> **DATA**:
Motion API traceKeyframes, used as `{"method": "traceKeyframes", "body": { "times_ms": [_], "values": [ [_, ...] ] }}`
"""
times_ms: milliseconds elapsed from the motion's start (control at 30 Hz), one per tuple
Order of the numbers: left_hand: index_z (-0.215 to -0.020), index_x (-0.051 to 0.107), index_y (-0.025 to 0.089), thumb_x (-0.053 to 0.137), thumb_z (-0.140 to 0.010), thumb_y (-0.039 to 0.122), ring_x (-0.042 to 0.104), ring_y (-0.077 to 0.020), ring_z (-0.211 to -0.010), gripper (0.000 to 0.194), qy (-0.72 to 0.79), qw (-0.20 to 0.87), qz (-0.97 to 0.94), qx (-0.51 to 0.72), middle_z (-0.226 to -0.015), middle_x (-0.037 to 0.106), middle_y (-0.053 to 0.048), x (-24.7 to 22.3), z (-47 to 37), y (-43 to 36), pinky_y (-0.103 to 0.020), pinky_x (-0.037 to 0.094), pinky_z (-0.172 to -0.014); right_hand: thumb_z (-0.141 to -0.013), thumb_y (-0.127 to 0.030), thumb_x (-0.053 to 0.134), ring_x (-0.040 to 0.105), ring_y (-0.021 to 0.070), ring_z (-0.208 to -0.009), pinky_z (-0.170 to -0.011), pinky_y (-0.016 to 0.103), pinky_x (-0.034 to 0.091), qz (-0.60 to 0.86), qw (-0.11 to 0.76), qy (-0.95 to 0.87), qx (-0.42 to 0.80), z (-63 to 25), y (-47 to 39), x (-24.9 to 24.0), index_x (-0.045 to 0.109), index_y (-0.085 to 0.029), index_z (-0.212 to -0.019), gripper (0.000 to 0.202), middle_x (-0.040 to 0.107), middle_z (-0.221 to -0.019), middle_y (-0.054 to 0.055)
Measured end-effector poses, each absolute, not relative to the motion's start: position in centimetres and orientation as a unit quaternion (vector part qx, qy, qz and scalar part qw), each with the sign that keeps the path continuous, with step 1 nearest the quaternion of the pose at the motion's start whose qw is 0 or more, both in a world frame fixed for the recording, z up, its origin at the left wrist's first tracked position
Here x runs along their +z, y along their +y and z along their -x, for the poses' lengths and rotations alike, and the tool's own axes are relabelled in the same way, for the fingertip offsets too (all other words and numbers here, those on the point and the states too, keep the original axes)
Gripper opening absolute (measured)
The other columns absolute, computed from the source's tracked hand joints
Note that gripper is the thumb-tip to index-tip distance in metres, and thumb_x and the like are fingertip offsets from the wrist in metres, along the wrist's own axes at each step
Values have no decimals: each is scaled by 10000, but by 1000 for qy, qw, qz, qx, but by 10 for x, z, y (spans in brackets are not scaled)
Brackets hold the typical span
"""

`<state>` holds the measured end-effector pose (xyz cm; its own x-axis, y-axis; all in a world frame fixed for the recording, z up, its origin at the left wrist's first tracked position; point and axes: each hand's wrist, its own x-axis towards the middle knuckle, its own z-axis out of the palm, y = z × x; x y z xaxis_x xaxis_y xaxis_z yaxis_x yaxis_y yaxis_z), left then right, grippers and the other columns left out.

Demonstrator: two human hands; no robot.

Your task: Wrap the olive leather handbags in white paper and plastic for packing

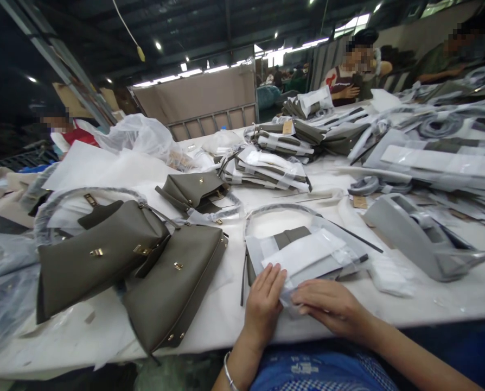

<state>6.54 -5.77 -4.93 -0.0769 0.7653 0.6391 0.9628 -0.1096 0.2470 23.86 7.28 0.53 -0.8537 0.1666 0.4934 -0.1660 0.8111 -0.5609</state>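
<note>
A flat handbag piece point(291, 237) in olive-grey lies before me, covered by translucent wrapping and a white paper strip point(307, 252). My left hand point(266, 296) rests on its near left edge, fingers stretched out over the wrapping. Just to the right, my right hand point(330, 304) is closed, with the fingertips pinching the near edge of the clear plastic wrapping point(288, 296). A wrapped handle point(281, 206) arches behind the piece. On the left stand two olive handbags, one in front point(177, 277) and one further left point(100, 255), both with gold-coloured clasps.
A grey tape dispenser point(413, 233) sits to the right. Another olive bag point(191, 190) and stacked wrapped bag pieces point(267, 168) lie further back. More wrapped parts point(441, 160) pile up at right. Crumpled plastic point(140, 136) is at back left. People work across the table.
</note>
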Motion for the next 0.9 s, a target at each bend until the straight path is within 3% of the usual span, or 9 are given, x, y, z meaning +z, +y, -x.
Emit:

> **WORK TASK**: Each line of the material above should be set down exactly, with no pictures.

> **ANSWER SECTION**:
Motion API traceKeyframes, used as `{"method": "traceKeyframes", "body": { "times_ms": [_], "values": [ [_, ...] ] }}`
"""
times_ms: milliseconds elapsed from the motion's start (control at 30 Hz), one per tuple
Order of the numbers: left_hand: index_z (-0.215 to -0.020), index_x (-0.051 to 0.107), index_y (-0.025 to 0.089), thumb_x (-0.053 to 0.137), thumb_z (-0.140 to 0.010), thumb_y (-0.039 to 0.122), ring_x (-0.042 to 0.104), ring_y (-0.077 to 0.020), ring_z (-0.211 to -0.010), gripper (0.000 to 0.194), qy (-0.72 to 0.79), qw (-0.20 to 0.87), qz (-0.97 to 0.94), qx (-0.51 to 0.72), middle_z (-0.226 to -0.015), middle_x (-0.037 to 0.106), middle_y (-0.053 to 0.048), x (-24.7 to 22.3), z (-47 to 37), y (-43 to 36), pinky_y (-0.103 to 0.020), pinky_x (-0.037 to 0.094), pinky_z (-0.172 to -0.014); right_hand: thumb_z (-0.141 to -0.013), thumb_y (-0.127 to 0.030), thumb_x (-0.053 to 0.134), ring_x (-0.040 to 0.105), ring_y (-0.021 to 0.070), ring_z (-0.208 to -0.009), pinky_z (-0.170 to -0.011), pinky_y (-0.016 to 0.103), pinky_x (-0.034 to 0.091), qz (-0.60 to 0.86), qw (-0.11 to 0.76), qy (-0.95 to 0.87), qx (-0.42 to 0.80), z (-63 to 25), y (-47 to 39), x (-24.9 to 24.0), index_x (-0.045 to 0.109), index_y (-0.085 to 0.029), index_z (-0.212 to -0.019), gripper (0.000 to 0.202), middle_x (-0.040 to 0.107), middle_z (-0.221 to -0.019), middle_y (-0.054 to 0.055)
Measured end-effector poses, each absolute, not relative to the motion's start: position in centimetres and orientation as a unit quaternion (vector part qx, qy, qz and scalar part qw), each with the sign that keeps the path continuous, with step 1 nearest the quaternion of the pose at the motion's start whose qw is 0 or more, both in a world frame fixed for the recording, z up, its origin at the left wrist's first tracked position
Here x runs along their +z, y along their +y and z along their -x, for the poses' lengths and rotations alike, and the tool's own axes are relabelled in the same way, for the fingertip offsets too (all other words and numbers here, those on the point and the states too, keep the original axes)
Gripper opening absolute (measured)
The other columns absolute, computed from the source's tracked hand joints
Note that gripper is the thumb-tip to index-tip distance in metres, and thumb_x and the like are fingertip offsets from the wrist in metres, along the wrist's own axes at each step
Values have no decimals: each is scaled by 10000, but by 1000 for qy, qw, qz, qx, but by 10 for x, z, y (spans in brackets are not scaled)
Brackets hold the typical span
"""

`<state>` holds the measured end-effector pose (xyz cm; its own x-axis, y-axis; all in a world frame fixed for the recording, z up, its origin at the left wrist's first tracked position; point and axes: each hand's wrist, its own x-axis towards the middle knuckle, its own z-axis out of the palm, y = z × x; x y z xaxis_x xaxis_y xaxis_z yaxis_x yaxis_y yaxis_z), left then right, grippers and the other columns left out.

Demonstrator: two human hands; no robot.

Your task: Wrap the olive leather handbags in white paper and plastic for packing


<state>6.54 -5.77 -4.93 -0.0769 0.7653 0.6391 0.9628 -0.1096 0.2470 23.86 7.28 0.53 -0.8537 0.1666 0.4934 -0.1660 0.8111 -0.5609</state>
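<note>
A flat handbag piece point(291, 237) in olive-grey lies before me, covered by translucent wrapping and a white paper strip point(307, 252). My left hand point(266, 296) rests on its near left edge, fingers stretched out over the wrapping. Just to the right, my right hand point(330, 304) is closed, with the fingertips pinching the near edge of the clear plastic wrapping point(288, 296). A wrapped handle point(281, 206) arches behind the piece. On the left stand two olive handbags, one in front point(177, 277) and one further left point(100, 255), both with gold-coloured clasps.
A grey tape dispenser point(413, 233) sits to the right. Another olive bag point(191, 190) and stacked wrapped bag pieces point(267, 168) lie further back. More wrapped parts point(441, 160) pile up at right. Crumpled plastic point(140, 136) is at back left. People work across the table.
</note>
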Motion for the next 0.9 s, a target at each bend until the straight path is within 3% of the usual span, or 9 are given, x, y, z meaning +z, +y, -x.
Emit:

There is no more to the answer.